Datavault-UK / automate-dv

A free to use dbt package for creating and loading Data Vault 2.0 compliant Data Warehouses (powered by dbt, an open source data engineering tool, registered trademark of dbt Labs)
https://www.automate-dv.com
Apache License 2.0
511 stars 131 forks source link

[BUG] Effectivity Satellite macro not creating correct start and end dates #115

Closed klaus1978 closed 2 years ago

klaus1978 commented 2 years ago

Describe the bug When creating an Effectivity Sat I would expect proper start dates and end dates in the data. The current solution seems to have a bug when the data is flip floping. The problem is already visible in the test documentation: https://github.com/Datavault-UK/dbtvault/blob/develop/test/features/eff_sats/eff_sat_auto_end_dating_detail_inc.feature line 114 ff.

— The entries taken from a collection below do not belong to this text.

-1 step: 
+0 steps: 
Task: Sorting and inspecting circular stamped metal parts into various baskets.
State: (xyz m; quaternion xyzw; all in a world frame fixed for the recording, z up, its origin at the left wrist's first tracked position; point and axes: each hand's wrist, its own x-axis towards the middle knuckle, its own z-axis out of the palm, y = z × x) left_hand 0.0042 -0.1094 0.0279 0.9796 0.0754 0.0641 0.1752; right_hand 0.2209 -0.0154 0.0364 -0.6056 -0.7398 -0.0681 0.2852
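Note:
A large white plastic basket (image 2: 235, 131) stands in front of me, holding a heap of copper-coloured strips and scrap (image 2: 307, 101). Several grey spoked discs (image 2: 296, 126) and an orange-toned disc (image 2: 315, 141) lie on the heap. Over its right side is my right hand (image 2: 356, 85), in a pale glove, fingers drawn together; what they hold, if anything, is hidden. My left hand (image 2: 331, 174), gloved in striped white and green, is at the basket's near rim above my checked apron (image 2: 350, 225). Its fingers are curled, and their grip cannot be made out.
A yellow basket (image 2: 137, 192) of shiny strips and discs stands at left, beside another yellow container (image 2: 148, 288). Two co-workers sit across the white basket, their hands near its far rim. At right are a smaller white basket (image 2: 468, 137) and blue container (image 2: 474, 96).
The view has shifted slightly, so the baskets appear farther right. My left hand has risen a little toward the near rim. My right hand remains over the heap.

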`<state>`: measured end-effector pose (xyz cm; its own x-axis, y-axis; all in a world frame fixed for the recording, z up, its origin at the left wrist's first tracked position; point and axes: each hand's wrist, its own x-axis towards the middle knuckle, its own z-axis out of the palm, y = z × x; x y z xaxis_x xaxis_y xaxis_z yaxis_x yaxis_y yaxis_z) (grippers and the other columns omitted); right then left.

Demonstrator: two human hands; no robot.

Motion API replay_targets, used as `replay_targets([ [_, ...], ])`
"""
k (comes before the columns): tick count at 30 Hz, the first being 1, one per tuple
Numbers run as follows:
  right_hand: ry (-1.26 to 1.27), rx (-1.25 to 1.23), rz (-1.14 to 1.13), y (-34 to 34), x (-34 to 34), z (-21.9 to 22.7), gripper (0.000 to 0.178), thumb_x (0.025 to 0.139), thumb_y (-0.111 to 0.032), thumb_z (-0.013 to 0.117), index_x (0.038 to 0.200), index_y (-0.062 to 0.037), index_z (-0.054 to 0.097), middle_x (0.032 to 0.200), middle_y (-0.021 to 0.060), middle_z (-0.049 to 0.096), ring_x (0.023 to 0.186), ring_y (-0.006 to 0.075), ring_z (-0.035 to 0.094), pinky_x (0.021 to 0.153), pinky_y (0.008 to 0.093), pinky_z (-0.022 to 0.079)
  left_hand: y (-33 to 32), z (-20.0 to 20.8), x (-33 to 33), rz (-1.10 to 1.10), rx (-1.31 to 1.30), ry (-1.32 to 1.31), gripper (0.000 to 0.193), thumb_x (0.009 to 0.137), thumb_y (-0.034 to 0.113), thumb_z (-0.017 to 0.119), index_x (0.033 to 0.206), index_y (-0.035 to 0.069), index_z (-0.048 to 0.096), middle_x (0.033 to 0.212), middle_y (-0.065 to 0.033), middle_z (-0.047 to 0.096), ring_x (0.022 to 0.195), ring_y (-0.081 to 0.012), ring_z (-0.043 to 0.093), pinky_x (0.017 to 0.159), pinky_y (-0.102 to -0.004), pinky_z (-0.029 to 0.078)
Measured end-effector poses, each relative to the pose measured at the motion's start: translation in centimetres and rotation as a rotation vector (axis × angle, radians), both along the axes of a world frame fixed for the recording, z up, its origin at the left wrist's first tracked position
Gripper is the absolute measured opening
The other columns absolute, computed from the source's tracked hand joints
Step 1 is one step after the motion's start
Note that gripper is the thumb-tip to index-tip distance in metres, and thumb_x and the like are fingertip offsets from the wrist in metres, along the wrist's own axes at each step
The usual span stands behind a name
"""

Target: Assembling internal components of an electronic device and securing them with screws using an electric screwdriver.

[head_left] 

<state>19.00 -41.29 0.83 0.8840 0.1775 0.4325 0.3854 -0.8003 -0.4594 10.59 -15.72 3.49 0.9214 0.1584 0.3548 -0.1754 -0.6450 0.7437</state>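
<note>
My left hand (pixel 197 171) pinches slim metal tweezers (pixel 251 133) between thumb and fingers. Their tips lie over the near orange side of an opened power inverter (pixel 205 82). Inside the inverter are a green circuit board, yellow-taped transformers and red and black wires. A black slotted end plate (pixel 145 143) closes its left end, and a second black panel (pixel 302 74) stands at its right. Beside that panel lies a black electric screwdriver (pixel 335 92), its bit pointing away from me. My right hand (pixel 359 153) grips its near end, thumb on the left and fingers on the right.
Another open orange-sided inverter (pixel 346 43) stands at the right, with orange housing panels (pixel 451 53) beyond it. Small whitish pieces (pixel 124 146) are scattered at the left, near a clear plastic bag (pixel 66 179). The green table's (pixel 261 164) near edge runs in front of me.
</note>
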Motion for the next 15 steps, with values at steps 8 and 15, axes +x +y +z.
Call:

After customer has changed 3 times the final output for LOAD_DATETIME=2018-06-01 18:00:00.000 is wrong:

ORDER_CUSTOMER_PK CUSTOMER_PK ORDER_PK START_DATE END_DATE EFFECTIVE_FROM LOAD_DATETIME SOURCE
md5('1002||100') md5('1002') md5('100') 2018-06-01 09:00:00.000 2018-06-01 18:00:00.000 2018-06-01 18:00:00.000 2018-06-01 18:00:00.000 *
md5('1001||100') md5('1001') md5('100') 2018-06-01 00:00:00.000 9999-12-31 23:59:59.999 2018-06-01 18:00:00.000 2018-06-01 18:00:00.000 *

(compare to line 160/161 in the documentation)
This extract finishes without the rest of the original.